GOAL OF THE EXERCISE: Your task is to copy every line of the entries that holds the word "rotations".
*** Opening of RECORDS TO USE ***
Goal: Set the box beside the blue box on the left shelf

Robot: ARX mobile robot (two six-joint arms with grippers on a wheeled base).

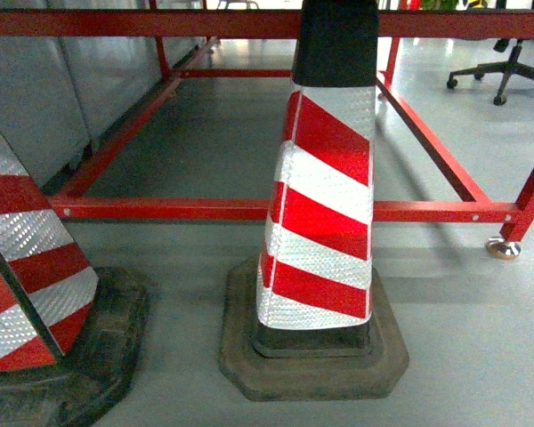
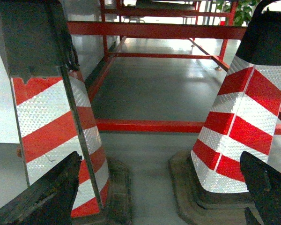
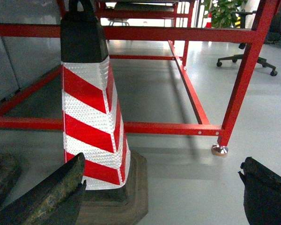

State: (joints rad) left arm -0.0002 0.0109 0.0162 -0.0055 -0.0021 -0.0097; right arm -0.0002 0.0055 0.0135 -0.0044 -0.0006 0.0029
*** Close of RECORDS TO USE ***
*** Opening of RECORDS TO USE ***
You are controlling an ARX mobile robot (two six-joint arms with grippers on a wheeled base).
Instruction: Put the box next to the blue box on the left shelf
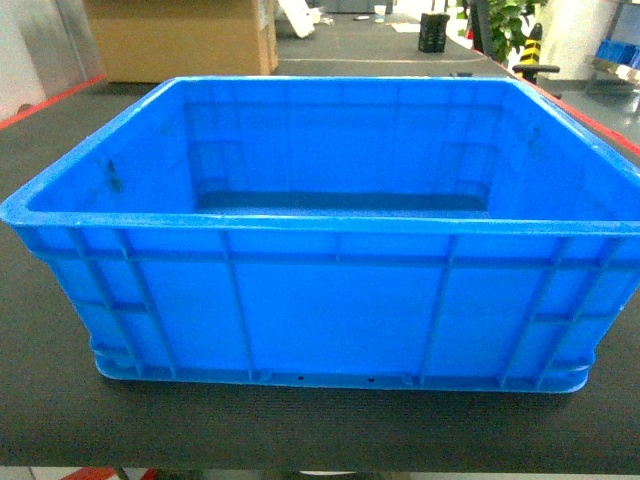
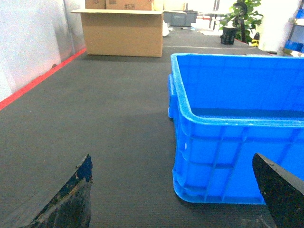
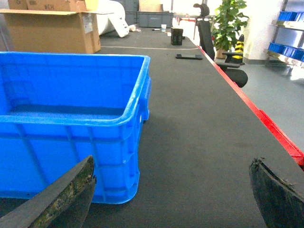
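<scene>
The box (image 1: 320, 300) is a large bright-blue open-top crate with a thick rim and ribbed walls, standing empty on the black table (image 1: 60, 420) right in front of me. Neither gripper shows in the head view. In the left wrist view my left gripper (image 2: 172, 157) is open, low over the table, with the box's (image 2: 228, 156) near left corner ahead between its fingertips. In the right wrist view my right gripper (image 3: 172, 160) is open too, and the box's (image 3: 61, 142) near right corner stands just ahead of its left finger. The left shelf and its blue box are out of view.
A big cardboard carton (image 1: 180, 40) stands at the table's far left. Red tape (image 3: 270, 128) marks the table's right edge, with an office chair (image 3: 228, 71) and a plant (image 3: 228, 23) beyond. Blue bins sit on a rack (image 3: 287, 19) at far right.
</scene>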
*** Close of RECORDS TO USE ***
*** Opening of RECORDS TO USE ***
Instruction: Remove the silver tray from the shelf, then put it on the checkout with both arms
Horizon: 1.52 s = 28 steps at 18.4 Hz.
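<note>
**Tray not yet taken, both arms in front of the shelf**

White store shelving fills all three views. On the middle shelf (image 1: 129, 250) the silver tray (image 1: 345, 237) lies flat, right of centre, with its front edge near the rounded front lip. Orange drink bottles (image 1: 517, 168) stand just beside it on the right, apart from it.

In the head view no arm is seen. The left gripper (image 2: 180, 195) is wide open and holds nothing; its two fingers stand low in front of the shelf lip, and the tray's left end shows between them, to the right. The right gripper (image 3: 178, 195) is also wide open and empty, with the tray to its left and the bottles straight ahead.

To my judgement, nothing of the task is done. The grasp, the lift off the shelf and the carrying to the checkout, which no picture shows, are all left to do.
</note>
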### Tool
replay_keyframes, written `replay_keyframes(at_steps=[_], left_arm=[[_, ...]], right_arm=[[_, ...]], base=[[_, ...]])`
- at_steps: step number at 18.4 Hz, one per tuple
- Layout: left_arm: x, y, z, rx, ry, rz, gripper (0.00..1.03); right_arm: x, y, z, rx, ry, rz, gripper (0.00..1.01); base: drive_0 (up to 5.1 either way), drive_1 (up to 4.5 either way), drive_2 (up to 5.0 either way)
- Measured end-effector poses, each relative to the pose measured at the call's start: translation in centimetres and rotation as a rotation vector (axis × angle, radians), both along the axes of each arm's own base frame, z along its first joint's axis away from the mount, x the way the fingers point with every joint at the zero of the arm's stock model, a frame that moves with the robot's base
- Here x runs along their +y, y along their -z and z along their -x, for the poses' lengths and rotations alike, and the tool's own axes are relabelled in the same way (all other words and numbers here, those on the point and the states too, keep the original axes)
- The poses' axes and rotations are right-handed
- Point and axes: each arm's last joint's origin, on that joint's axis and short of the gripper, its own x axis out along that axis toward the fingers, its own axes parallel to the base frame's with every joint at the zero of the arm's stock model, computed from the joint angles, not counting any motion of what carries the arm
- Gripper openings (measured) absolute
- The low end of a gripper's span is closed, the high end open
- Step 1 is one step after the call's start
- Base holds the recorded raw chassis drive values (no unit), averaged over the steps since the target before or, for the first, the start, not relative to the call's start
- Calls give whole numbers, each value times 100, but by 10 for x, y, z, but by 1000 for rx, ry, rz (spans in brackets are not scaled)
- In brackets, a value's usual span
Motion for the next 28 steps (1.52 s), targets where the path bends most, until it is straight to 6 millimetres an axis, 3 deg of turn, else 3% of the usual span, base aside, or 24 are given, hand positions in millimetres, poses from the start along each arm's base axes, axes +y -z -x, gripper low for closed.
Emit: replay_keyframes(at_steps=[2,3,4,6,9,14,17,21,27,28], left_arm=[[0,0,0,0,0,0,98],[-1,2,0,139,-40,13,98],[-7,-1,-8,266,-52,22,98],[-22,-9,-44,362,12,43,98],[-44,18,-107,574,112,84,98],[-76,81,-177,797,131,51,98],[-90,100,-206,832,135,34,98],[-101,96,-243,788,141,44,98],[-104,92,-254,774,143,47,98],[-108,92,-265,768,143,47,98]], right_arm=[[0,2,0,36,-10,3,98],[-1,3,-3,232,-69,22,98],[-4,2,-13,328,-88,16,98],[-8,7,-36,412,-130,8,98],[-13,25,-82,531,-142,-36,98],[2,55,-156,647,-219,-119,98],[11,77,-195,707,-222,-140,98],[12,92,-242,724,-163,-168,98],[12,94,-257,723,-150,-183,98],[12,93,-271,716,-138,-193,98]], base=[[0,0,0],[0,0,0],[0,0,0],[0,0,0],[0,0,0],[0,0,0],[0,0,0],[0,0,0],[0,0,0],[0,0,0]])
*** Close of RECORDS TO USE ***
RESPONSE FOR THIS EXERCISE:
- Here x runs along their +y, y along their -z and z along their -x, for the poses' lengths and rotations alike, and the tool's own axes are relabelled in the same way (all other words and numbers here, those on the point and the states too, keep the original axes)
- The poses' axes and rotations are right-handed

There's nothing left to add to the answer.